Годы жизни в СССР научили меня, что центральное отопление — это Центральное Отопление. Где-то в неведомом Центре гудят котлы, кочегар подбрасывает уголек или крутит форсунку с мазутом, а разогретая в котельных трубах вода растекается по домам трудящихся, как претворенная в жизнь политика Партии.
Я помню эти рифленые чугунные батареи, раскаленные кипятком. Они работали сами по себе, не вступая ни в какие отношения с жильцами. Умерить их пыл было невозможно, на подводящих железных трубах не было кранов, а если они и были, то, как правило, не работали. В лютые морозы в комнате было нечем дышать, приходилось открывать форточки и простужаться на холодном сквозняке.
Начало или конец отопительного сезона ожидались как важная дата — в одном ряду с Первомаем, 7 ноября или Новым годом. Это было коллективное событие для всего народа, оно объединяло, сплачивало, заставляло жить общим ритмом. Кочегар котельной, стоявший на низшей ступени общества, нередко становился романтической фигурой, поскольку в его рядах часто скрывались диссиденты, рокеры или поэты.
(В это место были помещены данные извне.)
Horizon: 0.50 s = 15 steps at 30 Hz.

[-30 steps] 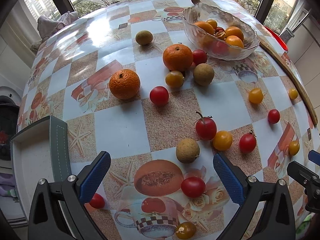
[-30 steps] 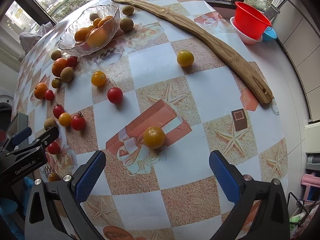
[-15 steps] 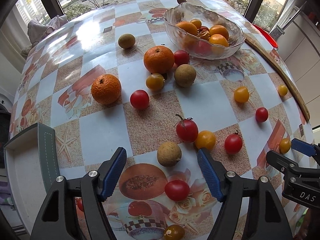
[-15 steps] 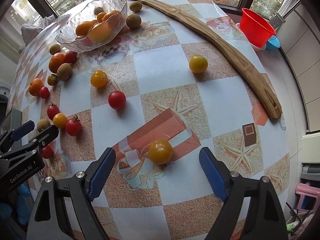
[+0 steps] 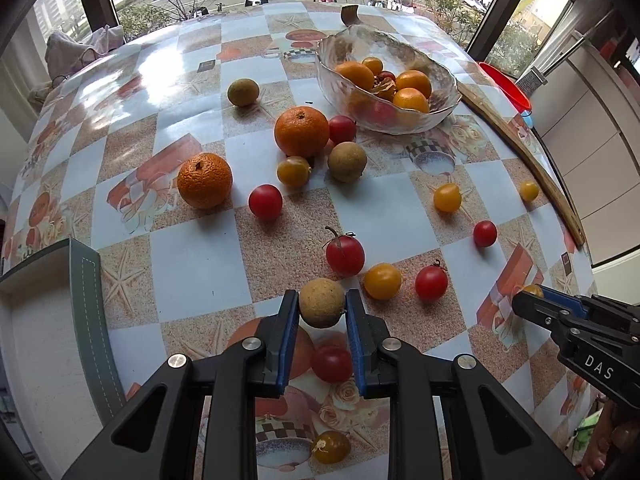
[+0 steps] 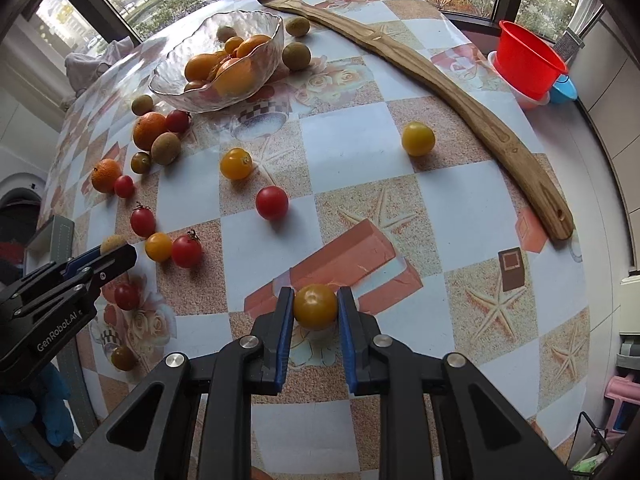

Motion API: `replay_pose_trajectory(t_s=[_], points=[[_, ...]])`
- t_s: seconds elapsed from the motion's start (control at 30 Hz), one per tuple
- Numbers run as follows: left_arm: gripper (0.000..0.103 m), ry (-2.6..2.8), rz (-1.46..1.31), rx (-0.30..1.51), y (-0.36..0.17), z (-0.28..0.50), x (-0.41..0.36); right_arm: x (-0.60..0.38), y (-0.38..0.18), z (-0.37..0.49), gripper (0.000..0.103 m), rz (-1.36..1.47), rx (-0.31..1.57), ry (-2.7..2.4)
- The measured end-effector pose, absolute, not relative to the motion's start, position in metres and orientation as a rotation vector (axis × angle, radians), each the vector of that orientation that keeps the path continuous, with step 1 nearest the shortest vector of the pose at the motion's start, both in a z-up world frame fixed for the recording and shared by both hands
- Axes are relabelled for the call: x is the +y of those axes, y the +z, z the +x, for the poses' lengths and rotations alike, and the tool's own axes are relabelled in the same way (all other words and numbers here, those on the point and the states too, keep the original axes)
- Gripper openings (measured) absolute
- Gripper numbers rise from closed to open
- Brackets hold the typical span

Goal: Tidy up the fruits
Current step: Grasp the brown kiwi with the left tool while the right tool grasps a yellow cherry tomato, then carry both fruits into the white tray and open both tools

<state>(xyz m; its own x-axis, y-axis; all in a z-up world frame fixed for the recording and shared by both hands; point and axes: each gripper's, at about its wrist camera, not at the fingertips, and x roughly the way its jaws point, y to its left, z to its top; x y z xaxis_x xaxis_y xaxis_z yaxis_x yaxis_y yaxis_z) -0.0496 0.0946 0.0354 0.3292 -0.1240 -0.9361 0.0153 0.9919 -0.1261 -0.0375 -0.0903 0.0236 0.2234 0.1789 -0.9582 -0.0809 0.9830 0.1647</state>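
Note:
My left gripper (image 5: 322,300) is shut on a round tan-brown fruit (image 5: 322,303), low over the tablecloth. My right gripper (image 6: 315,300) is shut on a yellow tomato (image 6: 315,306) over the orange brick print. A glass bowl (image 5: 340,50) at the far side holds several oranges and tomatoes; it also shows in the right wrist view (image 6: 176,66). Oranges (image 5: 205,180), red tomatoes (image 5: 345,255) and yellow tomatoes (image 5: 382,281) lie scattered on the table. The right gripper shows at the right edge of the left wrist view (image 5: 532,296).
A long curved wooden board (image 6: 460,92) lies along the table's right side. A red plastic bowl (image 6: 526,62) stands beyond it. A grey-edged white box (image 5: 52,320) sits at the table's left edge. A red tomato (image 5: 331,363) lies under my left fingers.
Both grippers moved forward and closed: the left onto the tan-brown fruit, the right onto the yellow tomato. Their jaws were wide open a second ago.

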Motion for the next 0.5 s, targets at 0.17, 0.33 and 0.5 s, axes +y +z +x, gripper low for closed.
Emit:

У горящих котлов струился недорогой портвейн, на импровизированных столах из овощной тары появлялась нехитрая снедь, под звон гитары звучали будущие хиты или стихотворная нетленка.
И вот в новой жизни, столкнувшись с проблемой нагрева дома, я вижу, что все это советское общественное здание Центрального Отопления, в котором от котельной, как от сердца, по ржавым стальным артериям растекается советское тепло, доходя малым капилляром до каждого гражданина, весь этот институт культурного подполья и выросшие вокруг этого мифы — все это оказывается совершенно не нужно.
На кухне в уголке ставится небольшой настенный газовый котел с помпой, по трубкам в радиаторы бежит вода. Можно регулировать ее температуру, время включения и выключения, ночью или днем. Никакой романтики, но очень удобно.